> Action item
Below is a block of entries; repeat exactly the lines starting at the line that contains "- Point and" and ending at the line that contains "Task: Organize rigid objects", both included.

> Collection entries

((

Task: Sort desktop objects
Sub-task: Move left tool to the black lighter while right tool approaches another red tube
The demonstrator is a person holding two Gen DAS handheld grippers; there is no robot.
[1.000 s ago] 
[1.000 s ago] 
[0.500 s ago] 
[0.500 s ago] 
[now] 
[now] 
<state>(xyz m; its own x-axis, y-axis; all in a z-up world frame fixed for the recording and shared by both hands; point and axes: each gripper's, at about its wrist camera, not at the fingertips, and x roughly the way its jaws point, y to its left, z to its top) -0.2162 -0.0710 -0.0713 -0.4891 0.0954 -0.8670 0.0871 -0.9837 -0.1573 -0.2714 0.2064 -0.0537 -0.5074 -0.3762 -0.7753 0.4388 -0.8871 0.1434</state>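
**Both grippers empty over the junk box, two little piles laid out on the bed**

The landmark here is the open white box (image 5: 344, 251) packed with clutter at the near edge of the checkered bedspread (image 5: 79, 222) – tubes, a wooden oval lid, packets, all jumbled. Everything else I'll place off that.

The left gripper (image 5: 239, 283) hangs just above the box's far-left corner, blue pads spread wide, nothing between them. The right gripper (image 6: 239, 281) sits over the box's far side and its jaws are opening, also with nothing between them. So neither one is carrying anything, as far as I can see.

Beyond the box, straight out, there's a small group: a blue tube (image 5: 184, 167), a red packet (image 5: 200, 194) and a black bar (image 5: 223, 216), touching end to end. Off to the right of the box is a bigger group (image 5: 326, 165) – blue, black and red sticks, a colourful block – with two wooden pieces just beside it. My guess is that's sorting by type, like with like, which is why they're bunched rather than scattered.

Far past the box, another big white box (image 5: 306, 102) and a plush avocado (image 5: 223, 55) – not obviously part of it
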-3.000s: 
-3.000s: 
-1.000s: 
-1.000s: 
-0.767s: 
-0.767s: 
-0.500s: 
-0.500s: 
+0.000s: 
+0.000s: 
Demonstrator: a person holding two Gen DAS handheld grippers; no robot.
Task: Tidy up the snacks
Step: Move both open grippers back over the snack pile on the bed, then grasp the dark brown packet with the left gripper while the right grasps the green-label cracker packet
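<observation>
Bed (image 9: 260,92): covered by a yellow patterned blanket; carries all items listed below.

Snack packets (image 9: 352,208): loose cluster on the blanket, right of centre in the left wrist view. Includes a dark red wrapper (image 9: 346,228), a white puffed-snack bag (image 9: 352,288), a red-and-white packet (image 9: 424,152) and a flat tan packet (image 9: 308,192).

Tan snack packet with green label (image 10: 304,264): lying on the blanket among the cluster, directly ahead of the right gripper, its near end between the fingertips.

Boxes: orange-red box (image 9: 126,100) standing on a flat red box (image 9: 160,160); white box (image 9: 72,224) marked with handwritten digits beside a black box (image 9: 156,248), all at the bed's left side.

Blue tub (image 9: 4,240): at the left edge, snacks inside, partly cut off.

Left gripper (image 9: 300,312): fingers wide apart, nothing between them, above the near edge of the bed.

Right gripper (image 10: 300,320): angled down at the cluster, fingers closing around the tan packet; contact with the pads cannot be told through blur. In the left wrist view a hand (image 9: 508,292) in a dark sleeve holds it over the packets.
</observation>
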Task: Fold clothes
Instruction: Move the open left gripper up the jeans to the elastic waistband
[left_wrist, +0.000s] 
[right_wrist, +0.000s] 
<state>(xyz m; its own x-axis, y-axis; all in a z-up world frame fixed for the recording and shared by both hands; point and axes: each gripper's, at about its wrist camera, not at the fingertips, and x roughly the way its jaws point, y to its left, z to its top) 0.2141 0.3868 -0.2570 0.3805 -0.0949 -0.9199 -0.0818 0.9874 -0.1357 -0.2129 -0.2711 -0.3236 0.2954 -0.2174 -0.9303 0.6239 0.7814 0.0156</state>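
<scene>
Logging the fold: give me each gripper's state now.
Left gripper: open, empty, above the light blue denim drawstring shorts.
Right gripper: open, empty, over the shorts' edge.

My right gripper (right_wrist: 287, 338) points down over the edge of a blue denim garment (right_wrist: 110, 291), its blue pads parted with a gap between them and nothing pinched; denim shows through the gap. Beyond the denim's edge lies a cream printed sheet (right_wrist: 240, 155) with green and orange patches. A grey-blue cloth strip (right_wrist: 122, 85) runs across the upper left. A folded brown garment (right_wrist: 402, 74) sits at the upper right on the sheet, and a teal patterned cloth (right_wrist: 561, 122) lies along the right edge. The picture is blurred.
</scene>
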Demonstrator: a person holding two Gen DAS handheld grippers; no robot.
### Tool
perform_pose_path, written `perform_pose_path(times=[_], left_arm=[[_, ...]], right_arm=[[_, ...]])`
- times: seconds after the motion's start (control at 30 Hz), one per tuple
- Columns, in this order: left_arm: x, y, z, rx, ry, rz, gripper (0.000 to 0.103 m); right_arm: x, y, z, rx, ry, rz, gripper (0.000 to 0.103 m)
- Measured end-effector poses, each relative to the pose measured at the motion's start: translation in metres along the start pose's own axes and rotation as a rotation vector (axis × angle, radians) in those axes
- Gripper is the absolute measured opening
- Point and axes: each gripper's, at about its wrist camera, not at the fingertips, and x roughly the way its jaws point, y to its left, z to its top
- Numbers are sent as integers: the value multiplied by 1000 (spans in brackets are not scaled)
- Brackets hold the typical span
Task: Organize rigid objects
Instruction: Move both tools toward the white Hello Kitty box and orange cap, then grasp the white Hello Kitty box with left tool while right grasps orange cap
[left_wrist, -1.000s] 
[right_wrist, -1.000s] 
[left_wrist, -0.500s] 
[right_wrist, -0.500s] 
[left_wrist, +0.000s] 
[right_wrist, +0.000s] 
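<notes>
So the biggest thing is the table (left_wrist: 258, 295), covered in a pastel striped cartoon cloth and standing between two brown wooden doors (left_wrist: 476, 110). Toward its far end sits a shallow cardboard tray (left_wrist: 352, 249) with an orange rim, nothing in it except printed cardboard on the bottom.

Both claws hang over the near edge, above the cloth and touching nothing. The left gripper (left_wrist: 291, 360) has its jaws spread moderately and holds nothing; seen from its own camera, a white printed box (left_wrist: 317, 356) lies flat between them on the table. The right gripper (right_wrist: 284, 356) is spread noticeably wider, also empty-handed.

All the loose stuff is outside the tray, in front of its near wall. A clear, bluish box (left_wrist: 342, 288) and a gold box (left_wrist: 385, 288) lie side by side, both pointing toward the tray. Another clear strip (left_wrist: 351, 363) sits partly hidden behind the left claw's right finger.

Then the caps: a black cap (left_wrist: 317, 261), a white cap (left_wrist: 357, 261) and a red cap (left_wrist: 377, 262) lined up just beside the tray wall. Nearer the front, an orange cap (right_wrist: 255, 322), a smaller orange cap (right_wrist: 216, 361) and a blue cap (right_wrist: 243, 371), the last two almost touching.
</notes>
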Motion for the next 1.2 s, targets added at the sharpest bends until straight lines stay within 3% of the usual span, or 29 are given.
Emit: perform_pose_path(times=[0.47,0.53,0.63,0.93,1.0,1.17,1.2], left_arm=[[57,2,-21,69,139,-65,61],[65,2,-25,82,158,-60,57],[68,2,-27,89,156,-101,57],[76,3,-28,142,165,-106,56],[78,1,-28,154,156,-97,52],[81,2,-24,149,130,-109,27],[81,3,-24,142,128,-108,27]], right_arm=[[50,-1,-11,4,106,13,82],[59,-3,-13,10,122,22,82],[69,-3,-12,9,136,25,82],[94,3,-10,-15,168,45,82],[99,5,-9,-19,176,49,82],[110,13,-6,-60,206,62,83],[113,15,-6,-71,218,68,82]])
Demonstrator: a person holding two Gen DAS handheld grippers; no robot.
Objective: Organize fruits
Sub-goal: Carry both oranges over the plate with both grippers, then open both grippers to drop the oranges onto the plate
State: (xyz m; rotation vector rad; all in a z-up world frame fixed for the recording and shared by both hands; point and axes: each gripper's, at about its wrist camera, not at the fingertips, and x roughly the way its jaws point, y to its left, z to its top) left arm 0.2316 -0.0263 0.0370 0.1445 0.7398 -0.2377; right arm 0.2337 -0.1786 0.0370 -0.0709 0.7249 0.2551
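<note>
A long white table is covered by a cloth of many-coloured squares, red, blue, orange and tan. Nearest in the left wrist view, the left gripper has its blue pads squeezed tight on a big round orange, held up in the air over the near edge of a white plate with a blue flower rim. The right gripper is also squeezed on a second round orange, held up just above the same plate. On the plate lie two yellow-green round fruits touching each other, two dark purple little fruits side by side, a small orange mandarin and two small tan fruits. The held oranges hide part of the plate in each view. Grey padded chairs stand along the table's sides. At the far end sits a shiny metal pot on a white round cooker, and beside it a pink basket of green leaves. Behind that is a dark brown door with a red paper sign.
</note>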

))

> Solution for this problem
- Point and axes: each gripper's, at about its wrist camera, not at the fingertips, and x roughly the way its jaws point, y to its left, z to its top
- Numbers are sent as integers: the value multiplied by 1000 (spans in brackets are not scaled)
- Brackets hold the typical span
Task: Organize rigid objects

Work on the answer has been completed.